§ WHAT TO PRODUCE:
Retype the whole listing that follows, line for line.

§ GIVEN INFORMATION:
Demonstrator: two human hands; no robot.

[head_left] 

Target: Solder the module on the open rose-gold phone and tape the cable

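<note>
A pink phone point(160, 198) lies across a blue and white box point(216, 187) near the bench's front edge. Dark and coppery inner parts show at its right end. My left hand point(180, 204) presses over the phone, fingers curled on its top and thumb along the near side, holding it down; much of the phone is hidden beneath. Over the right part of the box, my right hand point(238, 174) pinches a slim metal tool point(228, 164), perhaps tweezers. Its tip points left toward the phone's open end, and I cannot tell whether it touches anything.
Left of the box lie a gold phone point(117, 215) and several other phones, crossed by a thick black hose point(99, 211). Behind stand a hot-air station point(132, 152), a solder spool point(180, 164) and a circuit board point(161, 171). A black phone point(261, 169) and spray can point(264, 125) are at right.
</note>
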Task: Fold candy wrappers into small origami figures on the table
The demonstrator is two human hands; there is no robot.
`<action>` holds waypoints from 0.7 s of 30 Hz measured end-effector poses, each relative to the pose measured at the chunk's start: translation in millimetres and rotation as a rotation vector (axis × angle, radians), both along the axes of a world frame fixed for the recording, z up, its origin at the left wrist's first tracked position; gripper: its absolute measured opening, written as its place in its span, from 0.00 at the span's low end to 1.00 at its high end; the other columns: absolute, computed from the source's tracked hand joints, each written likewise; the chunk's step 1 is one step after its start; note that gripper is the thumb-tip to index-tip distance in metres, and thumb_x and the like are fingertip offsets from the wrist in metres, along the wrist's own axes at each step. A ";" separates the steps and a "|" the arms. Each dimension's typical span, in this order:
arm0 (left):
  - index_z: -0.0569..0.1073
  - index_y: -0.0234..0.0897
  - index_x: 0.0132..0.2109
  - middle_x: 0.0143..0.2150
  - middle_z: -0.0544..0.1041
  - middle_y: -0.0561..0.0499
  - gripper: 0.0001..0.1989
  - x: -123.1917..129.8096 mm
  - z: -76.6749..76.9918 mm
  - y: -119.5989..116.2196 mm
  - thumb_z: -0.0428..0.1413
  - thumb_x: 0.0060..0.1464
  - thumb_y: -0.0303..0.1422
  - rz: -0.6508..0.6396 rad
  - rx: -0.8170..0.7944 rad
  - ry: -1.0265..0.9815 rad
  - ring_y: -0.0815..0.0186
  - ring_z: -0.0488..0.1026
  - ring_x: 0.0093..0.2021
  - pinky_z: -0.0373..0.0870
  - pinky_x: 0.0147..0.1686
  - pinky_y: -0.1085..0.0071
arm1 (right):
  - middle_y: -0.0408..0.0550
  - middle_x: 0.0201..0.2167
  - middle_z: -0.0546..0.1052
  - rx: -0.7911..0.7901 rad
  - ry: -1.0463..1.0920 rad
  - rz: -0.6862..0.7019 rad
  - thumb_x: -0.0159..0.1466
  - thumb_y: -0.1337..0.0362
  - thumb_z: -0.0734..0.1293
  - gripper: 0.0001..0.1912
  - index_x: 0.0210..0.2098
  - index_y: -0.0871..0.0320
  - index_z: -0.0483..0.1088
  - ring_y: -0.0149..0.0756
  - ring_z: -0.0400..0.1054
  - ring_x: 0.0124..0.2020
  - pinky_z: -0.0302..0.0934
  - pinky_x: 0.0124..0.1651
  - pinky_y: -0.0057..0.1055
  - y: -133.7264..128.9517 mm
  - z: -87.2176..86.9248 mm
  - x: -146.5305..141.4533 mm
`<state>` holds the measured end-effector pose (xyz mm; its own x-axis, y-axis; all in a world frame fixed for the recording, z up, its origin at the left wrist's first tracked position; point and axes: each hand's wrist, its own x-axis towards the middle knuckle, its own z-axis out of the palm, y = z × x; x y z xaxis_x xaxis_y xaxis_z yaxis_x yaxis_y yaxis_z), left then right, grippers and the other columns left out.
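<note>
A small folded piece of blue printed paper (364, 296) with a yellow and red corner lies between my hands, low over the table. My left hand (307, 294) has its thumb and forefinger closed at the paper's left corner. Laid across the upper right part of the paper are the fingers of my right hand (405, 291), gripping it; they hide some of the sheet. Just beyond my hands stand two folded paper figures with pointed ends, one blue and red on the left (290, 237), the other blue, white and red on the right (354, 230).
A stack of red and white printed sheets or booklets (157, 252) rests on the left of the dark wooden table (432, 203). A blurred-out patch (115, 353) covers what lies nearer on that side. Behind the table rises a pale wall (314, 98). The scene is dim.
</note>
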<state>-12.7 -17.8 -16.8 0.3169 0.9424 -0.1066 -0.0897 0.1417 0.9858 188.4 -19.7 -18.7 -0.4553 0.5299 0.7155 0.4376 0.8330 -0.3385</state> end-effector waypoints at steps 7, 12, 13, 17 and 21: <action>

§ SOLUTION TO THIS TASK:
Demonstrator: two human hands; no robot.

[head_left] 

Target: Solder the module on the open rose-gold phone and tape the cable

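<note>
A pink phone point(160, 198) lies across a blue and white box point(216, 187) near the bench's front edge. Dark and coppery inner parts show at its right end. My left hand point(180, 204) presses over the phone, fingers curled on its top and thumb along the near side, holding it down; much of the phone is hidden beneath. Over the right part of the box, my right hand point(238, 174) pinches a slim metal tool point(228, 164), perhaps tweezers. Its tip points left toward the phone's open end, and I cannot tell whether it touches anything.
Left of the box lie a gold phone point(117, 215) and several other phones, crossed by a thick black hose point(99, 211). Behind stand a hot-air station point(132, 152), a solder spool point(180, 164) and a circuit board point(161, 171). A black phone point(261, 169) and spray can point(264, 125) are at right.
</note>
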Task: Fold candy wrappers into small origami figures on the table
The demonstrator is two human hands; there is no robot.
`<action>` holds waypoints from 0.7 s of 30 Hz measured end-effector poses, each relative to the pose measured at the chunk's start: translation in millimetres and rotation as a rotation vector (axis × angle, radians), both along the axes of a world frame fixed for the recording, z up, its origin at the left wrist's first tracked position; gripper: its absolute measured opening, written as its place in its span, from 0.00 at the span's low end to 1.00 at its high end; the other columns: absolute, computed from the source's tracked hand joints, each written likewise; the chunk's step 1 is one step after its start; note that gripper is the thumb-tip to index-tip distance in metres, and thumb_x and the like are fingertip offsets from the wrist in metres, along the wrist's own axes at each step. A ";" separates the steps and a "|" the arms. Each dimension's typical span, in this order:
arm0 (left):
  - index_z: -0.0569..0.1073
  - index_y: -0.0234..0.0897
  - index_x: 0.0132..0.2109
  - middle_x: 0.0143..0.2150
  - middle_z: -0.0544..0.1041
  - middle_y: -0.0561..0.0499
  - gripper: 0.0001..0.1989
  - x: -123.1917..129.8096 mm
  - z: -76.6749..76.9918 mm
  - y: -119.5989..116.2196 mm
  - thumb_z: -0.0428..0.1413
  - thumb_x: 0.0060..0.1464
  - thumb_y: -0.0303..0.1422
  - rz: -0.6508..0.6396 rad
  - rx: -0.8170..0.7944 rad
  - ry: -1.0265..0.9815 rad
  - ring_y: -0.0815..0.0186
  - ring_z: -0.0488..0.1026
  - ring_x: 0.0093..0.2021
  - pinky_z: -0.0373..0.0870
  - pinky_x: 0.0147..0.1686
  - pinky_y: -0.1085..0.0071
arm1 (right):
  - middle_y: -0.0408..0.0550
  - middle_x: 0.0201..0.2167
  - middle_z: -0.0546..0.1052
  - rx: -0.7911..0.7901 rad
  - ry: -1.0463..1.0920 rad
  - rz: -0.6862..0.7019 rad
  - thumb_x: -0.0159..0.1466
  - thumb_y: -0.1337..0.0362
  - thumb_z: -0.0734..0.1293
  - gripper: 0.0001..0.1912
  - index_x: 0.0210..0.2098
  - index_y: -0.0871..0.0320
  - index_z: -0.0483..0.1088
  - ring_y: -0.0149..0.0756
  - ring_z: -0.0400..0.1054
  - ring_x: 0.0124..0.2020
  - pinky_z: -0.0302..0.0934
  - pinky_x: 0.0124..0.1651
  - pinky_y: -0.0057..0.1055
  - y: -133.7264..128.9517 mm
  - z: -87.2176..86.9248 mm
  - x: -146.5305..141.4533 mm
`<state>` holds the measured end-effector pose (xyz mm; its own x-axis, y-axis; all in a world frame fixed for the recording, z up, its origin at the left wrist's first tracked position; point and axes: each hand's wrist, its own x-axis towards the middle knuckle, its own z-axis out of the palm, y = z × x; x y z xaxis_x xaxis_y xaxis_z yaxis_x yaxis_y yaxis_z), left then right, grippers and the other columns left out.
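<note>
A small folded piece of blue printed paper (364, 296) with a yellow and red corner lies between my hands, low over the table. My left hand (307, 294) has its thumb and forefinger closed at the paper's left corner. Laid across the upper right part of the paper are the fingers of my right hand (405, 291), gripping it; they hide some of the sheet. Just beyond my hands stand two folded paper figures with pointed ends, one blue and red on the left (290, 237), the other blue, white and red on the right (354, 230).
A stack of red and white printed sheets or booklets (157, 252) rests on the left of the dark wooden table (432, 203). A blurred-out patch (115, 353) covers what lies nearer on that side. Behind the table rises a pale wall (314, 98). The scene is dim.
</note>
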<state>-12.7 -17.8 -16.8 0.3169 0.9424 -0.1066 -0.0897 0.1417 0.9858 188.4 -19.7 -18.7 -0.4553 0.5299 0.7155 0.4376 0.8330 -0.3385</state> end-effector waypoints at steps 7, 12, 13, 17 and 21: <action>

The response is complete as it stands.